Inflation redistributes wealth on a huge scale. The winners are bankers, government employees and vested interests. Why? Because they stand close to the source of the newly printed money. The losers are ordinary people. Savers are punished and borrowers get free stuff.

Ordinary people would be better off without inflation. Society would be better balanced without inflation. And there is a simple way to avoid inflation: stop printing money (apart from replacement bank notes). Government controls money printing, either directly or through the rules it sets for banks. So ordinary people must use their votes to force government to change course.

Robots won’t cause unemployment

There are practically limitless opportunities to make things that people want. When we invent a machine to do work, the people freed from that work are available to do other work. So humanity can now make more of the things we want.

Imagine a list of tasks, each of which involves making something that humans want (now or in the future). The list is arranged in descending order of necessity, so things at the top of the list are the ones most necessary to human life. The list starts perhaps with collecting water, growing corn, etc and heads off past providing space travel at giveaway and away into the barely imaginable. Making flat screen TVs for most houses was once a task way off in the unimaginable. I don’t think we will ever get to the end of the list.

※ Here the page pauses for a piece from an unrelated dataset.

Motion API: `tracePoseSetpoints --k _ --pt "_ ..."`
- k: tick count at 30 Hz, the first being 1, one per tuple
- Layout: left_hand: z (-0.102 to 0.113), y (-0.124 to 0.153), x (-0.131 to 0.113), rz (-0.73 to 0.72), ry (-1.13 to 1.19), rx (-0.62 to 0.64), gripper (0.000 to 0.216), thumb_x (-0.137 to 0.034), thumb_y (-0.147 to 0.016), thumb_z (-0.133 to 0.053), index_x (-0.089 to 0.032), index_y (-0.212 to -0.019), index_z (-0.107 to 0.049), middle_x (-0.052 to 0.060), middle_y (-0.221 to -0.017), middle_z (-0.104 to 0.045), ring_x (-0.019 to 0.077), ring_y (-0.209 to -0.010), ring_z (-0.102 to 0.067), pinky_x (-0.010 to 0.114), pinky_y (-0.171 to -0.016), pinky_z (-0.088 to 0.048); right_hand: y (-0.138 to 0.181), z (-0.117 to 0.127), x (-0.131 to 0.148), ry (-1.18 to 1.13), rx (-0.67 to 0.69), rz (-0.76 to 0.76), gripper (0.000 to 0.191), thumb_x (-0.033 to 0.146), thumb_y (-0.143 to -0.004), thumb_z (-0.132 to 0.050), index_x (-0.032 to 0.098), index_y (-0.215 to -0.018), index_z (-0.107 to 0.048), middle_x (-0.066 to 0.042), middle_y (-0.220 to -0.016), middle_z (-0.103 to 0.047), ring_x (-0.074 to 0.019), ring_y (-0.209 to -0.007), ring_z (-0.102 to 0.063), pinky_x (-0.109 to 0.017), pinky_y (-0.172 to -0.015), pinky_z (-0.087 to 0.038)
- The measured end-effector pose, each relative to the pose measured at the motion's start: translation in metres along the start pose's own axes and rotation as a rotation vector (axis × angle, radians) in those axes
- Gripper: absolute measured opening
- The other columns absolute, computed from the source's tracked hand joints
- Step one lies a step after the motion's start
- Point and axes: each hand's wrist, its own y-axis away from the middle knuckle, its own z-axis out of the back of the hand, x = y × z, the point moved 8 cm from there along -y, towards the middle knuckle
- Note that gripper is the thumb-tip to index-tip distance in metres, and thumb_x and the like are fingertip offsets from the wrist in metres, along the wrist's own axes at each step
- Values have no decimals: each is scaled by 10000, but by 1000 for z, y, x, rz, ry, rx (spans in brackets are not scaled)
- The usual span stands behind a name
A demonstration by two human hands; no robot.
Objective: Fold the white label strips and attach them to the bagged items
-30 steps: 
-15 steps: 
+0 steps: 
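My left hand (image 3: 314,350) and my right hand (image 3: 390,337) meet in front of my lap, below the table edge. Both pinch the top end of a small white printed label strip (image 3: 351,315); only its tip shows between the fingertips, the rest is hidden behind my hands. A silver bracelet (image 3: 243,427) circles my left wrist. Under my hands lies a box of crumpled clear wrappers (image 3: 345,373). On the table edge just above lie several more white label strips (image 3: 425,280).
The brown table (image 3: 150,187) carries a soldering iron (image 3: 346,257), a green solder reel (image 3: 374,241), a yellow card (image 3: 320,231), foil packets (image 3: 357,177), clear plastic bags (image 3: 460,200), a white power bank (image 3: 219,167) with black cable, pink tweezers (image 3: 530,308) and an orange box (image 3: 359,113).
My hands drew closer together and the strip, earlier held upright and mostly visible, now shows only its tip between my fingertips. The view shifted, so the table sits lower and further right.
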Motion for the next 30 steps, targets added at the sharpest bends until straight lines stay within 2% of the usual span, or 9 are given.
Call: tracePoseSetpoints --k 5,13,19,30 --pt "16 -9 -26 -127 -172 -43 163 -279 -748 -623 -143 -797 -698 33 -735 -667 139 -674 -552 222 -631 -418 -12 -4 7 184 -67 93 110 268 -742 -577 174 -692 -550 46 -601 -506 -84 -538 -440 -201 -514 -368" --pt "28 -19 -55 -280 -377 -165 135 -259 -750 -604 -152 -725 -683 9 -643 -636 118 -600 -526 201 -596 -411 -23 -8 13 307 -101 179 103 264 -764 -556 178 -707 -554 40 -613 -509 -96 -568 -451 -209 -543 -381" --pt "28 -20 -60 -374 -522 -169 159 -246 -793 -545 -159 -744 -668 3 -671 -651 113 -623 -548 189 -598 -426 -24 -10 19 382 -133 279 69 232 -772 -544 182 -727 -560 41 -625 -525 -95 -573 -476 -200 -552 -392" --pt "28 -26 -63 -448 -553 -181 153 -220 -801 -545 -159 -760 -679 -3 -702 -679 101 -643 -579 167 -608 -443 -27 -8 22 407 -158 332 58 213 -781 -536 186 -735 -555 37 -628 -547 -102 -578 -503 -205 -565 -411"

Imagine the human population as a team at a row of workstations arranged in the order of the task list. At the start of human history, the whole team was working on the first few tasks at the top of the list. Most of the workstations were empty, corresponding to the tasks not yet of high enough priority to earn a human. As technology developed, some human time became  available to put into next thing on the list. In other words, as a machine became available that could replace the labour of one or more people, the human “team” shuffled up the row of workstations, so the next empty workstation became a manned workstation. The people displaced by the machine may be shuffled in to the team lower or higher along the row of workstations, but there is definitely a workstation available for them, so long as there are tasks stretching beyond the line of workstations. Humanity as a whole has more goods by everyone working than if any single person has no workstation.

If you accept the proposition, you also realise that the only reason we have unemployment is that guards are standing around stopping people getting to workstations. The guards are rules and other measures deployed by the government.

No more group identity

Commentators love to put us in neat boxes. They draw a line in the sand and claim that they can divide all of us into two groups. It might be by skin colour or gender or how much money we have. In fact there’s hardly any limit to the number of lines they can draw.

Do these lines mean anything? I think not. Humans are much too complex to be pigeon-holed. If you know someone’s skin colour, does that tell you what they think about anything? Where they have come from in life and where they are going? What hurdles they have to cross and what help they get?

If you can answer yes to all these questions and more with utter confidence, perhaps you believe in group identities. But if you know that every human is a unique person, then join me in rejecting these lines in the sand.

People who draw these lines are trying to divide us. Perhaps just because it makes for easy soundbites. Perhaps because their human need to belong sends them in search of a group to belong to. Perhaps they see human life as conflict.

For me, human society is all about cooperation. Cooperation between friends, family and fellow citizens, whether driven by love or economic needs, is the key to most human satisfaction. Cooperation has saved billions of lives and raised billions of us to amazing prosperity.

So I choose cooperation over conflict. I know that these lines in the sand don’t help us understand the world. They don’t make for a better world. We all belong to the human race. There is no other true group identity.